Stored entries
---
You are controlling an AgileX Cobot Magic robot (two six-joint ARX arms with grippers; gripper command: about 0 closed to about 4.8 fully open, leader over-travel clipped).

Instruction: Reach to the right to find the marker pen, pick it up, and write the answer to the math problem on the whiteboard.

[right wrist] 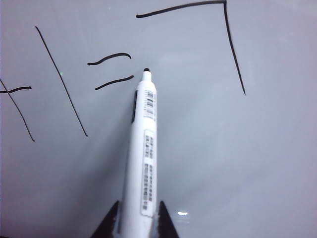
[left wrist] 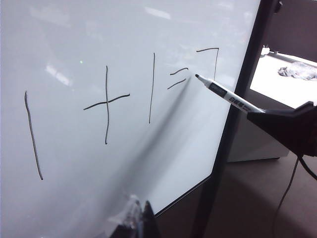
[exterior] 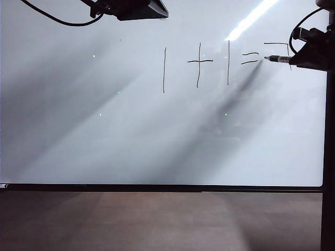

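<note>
The right gripper [right wrist: 138, 218] is clamped on the marker pen [right wrist: 143, 148], whose tip sits just past the equals sign of the math problem [exterior: 209, 65] on the whiteboard [exterior: 104, 130]. Beyond the tip, the answer [right wrist: 218, 29] shows two strokes. The left gripper [left wrist: 136, 218] sits near the board's lower edge; I cannot tell whether its jaws are apart.

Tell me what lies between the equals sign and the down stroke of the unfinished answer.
The marker pen's tip, held by the right gripper, and bare whiteboard; the right wrist view shows it best.
</note>
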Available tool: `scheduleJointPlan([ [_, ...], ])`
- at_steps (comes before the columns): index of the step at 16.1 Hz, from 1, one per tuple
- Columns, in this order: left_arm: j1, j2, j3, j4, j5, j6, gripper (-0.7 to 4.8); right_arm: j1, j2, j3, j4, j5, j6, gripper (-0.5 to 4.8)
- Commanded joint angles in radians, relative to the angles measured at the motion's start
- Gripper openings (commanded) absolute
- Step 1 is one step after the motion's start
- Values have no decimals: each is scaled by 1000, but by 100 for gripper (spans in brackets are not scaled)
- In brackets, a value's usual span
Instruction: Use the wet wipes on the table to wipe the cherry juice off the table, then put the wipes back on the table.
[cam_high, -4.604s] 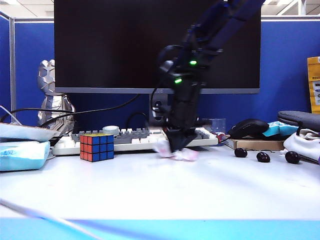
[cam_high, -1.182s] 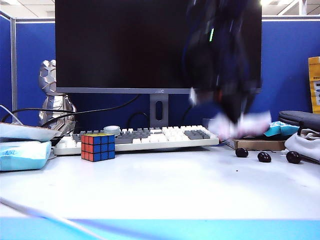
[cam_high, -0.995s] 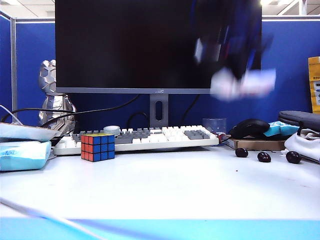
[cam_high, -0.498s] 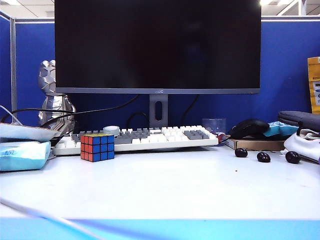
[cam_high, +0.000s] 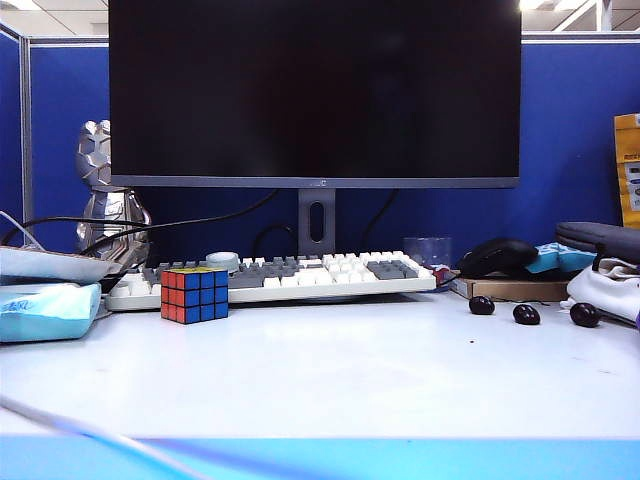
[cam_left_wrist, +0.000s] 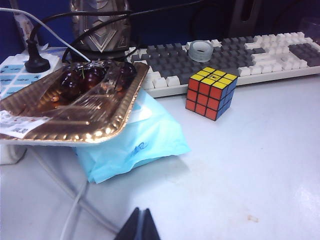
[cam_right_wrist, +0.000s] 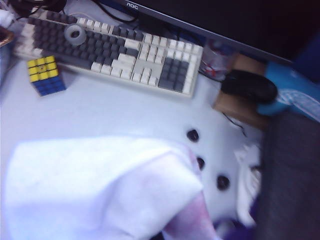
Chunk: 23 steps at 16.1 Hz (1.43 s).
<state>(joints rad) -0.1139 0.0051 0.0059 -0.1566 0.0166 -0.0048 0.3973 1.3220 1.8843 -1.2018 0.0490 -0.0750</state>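
The crumpled thin white wet wipes (cam_right_wrist: 100, 192) with pink stains are hanging right under the right gripper, high above the wide flat white table (cam_high: 330, 370). In the right wrist view the sheet is filling the near part of the picture and hiding the gripper's fingers, so the fingers themselves are not showing. They seem to be squeezed tight on the wipes, since the sheet is dangling up there and not lying on the desk. The table is lying straight below the wipes, so putting them back is probably asking for a move down. The right arm is the one carrying them.

The left gripper (cam_left_wrist: 141, 225) is sitting low near the light-blue soft wipes pack (cam_left_wrist: 131, 145), its dark tips pressed together and holding nothing.

The wipes are looking soft and bunched, mostly white, pink along one drooping corner. One tiny dark red spot of cherry juice (cam_high: 471, 342) is sitting on the table
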Motion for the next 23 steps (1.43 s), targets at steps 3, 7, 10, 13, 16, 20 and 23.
scheduleJointPlan([
  [3,2,-3,-1,-10,6,-3,-2,1,1,-351,283,2,3,-6],
  [7,2,-3,-1,-10,6,-4,-2,1,-13,-644,353,26,23,-6],
  [10,2,-3,-1,-10,6,-4,-2,-33,-8,-817,416,25,36,-6],
  [13,2,-3,-1,-10,6,-3,-2,-84,18,-896,433,-2,54,-6],
  [16,2,-3,-1,-10,5,-3,-2,-99,82,-908,471,-27,48,-6],
  [20,2,-3,-1,-10,6,-3,-2,-99,214,-908,543,-25,48,-6],
  [23,2,-3,-1,-10,6,-4,-2,-99,285,-903,578,-17,57,-6],
])
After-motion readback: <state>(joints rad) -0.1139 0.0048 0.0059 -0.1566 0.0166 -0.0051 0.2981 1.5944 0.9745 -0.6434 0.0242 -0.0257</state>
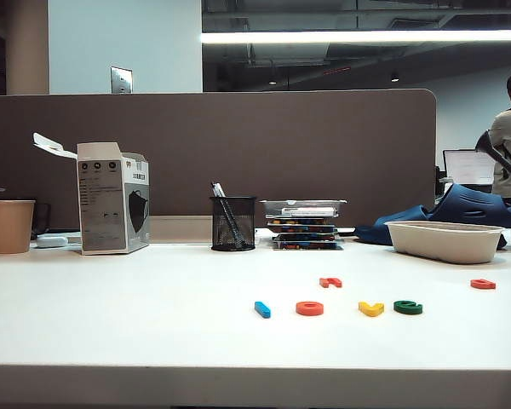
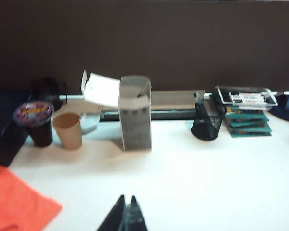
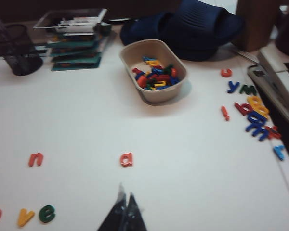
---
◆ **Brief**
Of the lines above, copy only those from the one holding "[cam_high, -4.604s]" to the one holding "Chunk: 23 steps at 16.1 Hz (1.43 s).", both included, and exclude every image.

◆ **Exercise output**
[cam_high, -4.604s] 
[cam_high, -1.182s] 
[cam_high, -0.995s] 
[cam_high, -0.498s] 
[cam_high, +0.000s] 
[cam_left_wrist, +0.000s] 
[cam_right_wrist, +0.000s] 
Chunk: 23 steps at 16.1 Hz (1.43 s).

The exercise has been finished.